* What is being asked *
Take from the material every line containing the string "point" and copy it.

* Source information *
※ ※ ※
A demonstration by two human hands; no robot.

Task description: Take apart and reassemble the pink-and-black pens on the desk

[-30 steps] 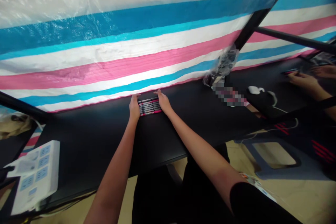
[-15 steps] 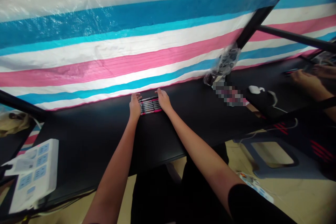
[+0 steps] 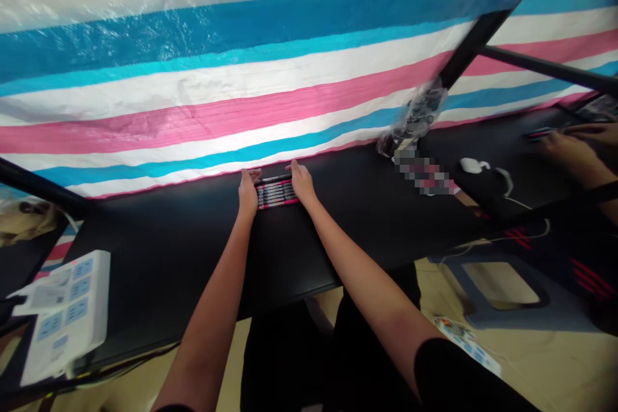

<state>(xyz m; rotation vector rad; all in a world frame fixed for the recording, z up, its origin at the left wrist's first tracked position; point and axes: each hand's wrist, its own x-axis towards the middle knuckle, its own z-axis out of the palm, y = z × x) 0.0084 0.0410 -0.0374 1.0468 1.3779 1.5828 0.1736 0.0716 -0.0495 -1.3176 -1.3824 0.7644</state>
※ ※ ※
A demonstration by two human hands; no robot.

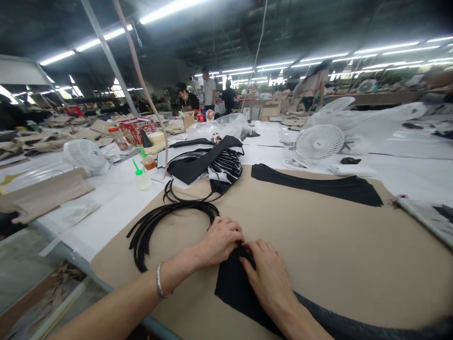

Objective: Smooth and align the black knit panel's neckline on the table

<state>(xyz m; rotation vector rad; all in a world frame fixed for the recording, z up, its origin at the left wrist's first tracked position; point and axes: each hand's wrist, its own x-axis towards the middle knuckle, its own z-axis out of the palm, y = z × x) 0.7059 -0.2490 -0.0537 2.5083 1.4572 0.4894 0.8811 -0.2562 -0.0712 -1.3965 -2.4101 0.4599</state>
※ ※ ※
* Solution to the problem *
<state>(xyz m; rotation vector rad; all in a world frame fixed for the recording, z up, its origin at the left wrist's first tracked position; point and axes: each hand's wrist, its own x-axis towards the middle knuckle, its own z-axis out of the palm, y = z × x) 0.0084 0.0410 -0.0374 1.0468 1.3779 1.5828 0.1736 0.0716 -0.0495 -1.3176 -1.3824 0.7644</state>
<state>(xyz m; rotation vector rad; all in a world frame fixed for the recording, z up, its origin at the left wrist's first tracked position; point and axes: each hand's wrist, its own x-axis towards the middle knuckle, its own z-axis out of the palm, y = z × x) 0.7059 -0.2490 -0.0537 2.5083 1.4572 0.4894 0.8811 -0.2562 -0.0712 -1.3965 -2.4101 0.4599</state>

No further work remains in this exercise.